# ford trucks



## treetrasher (Jun 15, 2008)

ford trucks and logging:greenchainsaw:


----------



## stihl sawing (Jun 15, 2008)

This old ford don't do logging, But it has hauled a lot of firewood.


----------



## drivadesl (Jun 29, 2008)

Great trucks those fords. I've got a 99 F250 PSD FWD its served me well and its still hauling firewood. Just a great feeling moving some big load of wood or whatever. Stihl thats a nice looking vehicle, what year and engine you got in that one?


----------



## gink595 (Jun 29, 2008)

Picture of my truck 97 F350 PSD at a job a few buddies and I did near Purdue University.


----------



## custom8726 (Jun 29, 2008)

http://i244.photobucket.com/albums/gg33/custom8726/26klogs.jpg

Not a Ford but she hauls alot of wood!! 28k in that pic.


----------



## gink595 (Jun 29, 2008)

custom8726 said:


> http://i244.photobucket.com/albums/gg33/custom8726/26klogs.jpg
> 
> Not a Ford but she hauls alot of wood!! 28k in that pic.



I know that trailer isn't rated for that! Thats the way to do it though, cut in the woods and buck em at home


----------



## custom8726 (Jun 29, 2008)

gink595 said:


> I know that trailer isn't rated for that! Thats the way to do it though, cut in the woods and buck em at home



I think the trailer is rated for 17k but it was a short haul home. It was a large maple over a house that we removed and loaded with the crane. I do Not recomend towing that heavy behind a 3/4 ton wether it be a ford ,dodge, or my personal favorite a chevy thats alot of weight to stop.


----------



## gink595 (Jun 29, 2008)

custom8726 said:


> I think the trailer is rated for 17k but it was a short haul home. It was a large maple over a house that we removed and loaded with the crane. I do Not recomend towing that heavy behind a 3/4 ton wether it be a ford ,dodge, or my personal favorite a chevy thats alot of weight to stop.



Yeah I hear ya, I pulled a large Landscaping tractor behind mine with a 28' gooseneck, My brake controller wire was crap and I ended up smoking my front brakes, From the weight of the tractor and trailer I ended up with a total of 24k. I fixed the brake controller right after that, never again. I could have seriously injured or killed someone if something out of the ordinary happened.


----------



## stihl sawing (Jun 29, 2008)

drivadesl said:


> what year and engine you got in that one?
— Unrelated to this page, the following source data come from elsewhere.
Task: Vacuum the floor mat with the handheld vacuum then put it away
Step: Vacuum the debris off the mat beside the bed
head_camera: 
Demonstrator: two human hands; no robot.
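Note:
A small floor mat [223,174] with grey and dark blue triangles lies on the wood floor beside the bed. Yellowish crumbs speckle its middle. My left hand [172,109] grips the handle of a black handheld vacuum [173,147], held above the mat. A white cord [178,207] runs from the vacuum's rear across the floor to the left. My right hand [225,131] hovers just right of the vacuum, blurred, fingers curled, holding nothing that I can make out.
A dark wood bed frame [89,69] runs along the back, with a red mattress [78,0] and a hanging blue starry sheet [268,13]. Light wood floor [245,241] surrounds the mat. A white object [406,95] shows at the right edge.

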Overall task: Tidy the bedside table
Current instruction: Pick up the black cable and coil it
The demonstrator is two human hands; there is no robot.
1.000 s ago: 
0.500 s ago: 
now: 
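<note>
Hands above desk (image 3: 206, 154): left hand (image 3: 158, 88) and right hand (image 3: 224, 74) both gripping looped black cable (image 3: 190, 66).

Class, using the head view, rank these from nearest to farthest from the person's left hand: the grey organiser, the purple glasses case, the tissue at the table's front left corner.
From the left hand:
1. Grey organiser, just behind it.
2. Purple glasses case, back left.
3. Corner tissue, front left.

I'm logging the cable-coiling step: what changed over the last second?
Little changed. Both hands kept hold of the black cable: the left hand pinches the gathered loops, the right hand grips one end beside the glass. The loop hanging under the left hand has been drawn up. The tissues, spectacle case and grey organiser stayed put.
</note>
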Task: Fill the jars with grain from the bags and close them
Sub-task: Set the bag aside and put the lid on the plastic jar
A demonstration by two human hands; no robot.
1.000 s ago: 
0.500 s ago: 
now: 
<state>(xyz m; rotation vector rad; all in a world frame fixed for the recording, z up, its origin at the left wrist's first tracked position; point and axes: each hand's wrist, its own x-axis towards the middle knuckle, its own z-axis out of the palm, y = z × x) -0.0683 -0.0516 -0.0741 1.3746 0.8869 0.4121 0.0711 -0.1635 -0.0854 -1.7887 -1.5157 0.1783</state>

!988 and a 460 engine. 5 speed stick. I bought it new in 89.


----------



## gink595 (Jun 29, 2008)

stihl sawing said:


> !988 and a 460 engine. 5 speed stick. I bought it new in 89.



Thats a nice truck, I used to own a few with the 460's great power and bad mileage. I'd like to have another


----------



## stihl sawing (Jun 29, 2008)

gink595 said:


> Thats a nice truck, I used to own a few with the 460's great power and bad mileage. I'd like to have another


You said the magic word, BAD mileage. I get about 10 miles to the gallon with an empty bed.


----------



## custom8726 (Jun 29, 2008)

gink595 said:


> Thats a nice truck, I used to own a few with the 460's great power and bad mileage. I'd like to have another



Yup, owned a couple of them also. Still have a 95 f-350 powerstroke with 300K on it, lots of little problems but it always makes it back to the shop. (knock on wood)


----------



## gink595 (Jun 29, 2008)

custom8726 said:


> Yup, owned a couple of them also. Still have a 95 f-350 powerstroke with 300K on it, lots of little problems but it always makes it back to the shop. (knock on wood)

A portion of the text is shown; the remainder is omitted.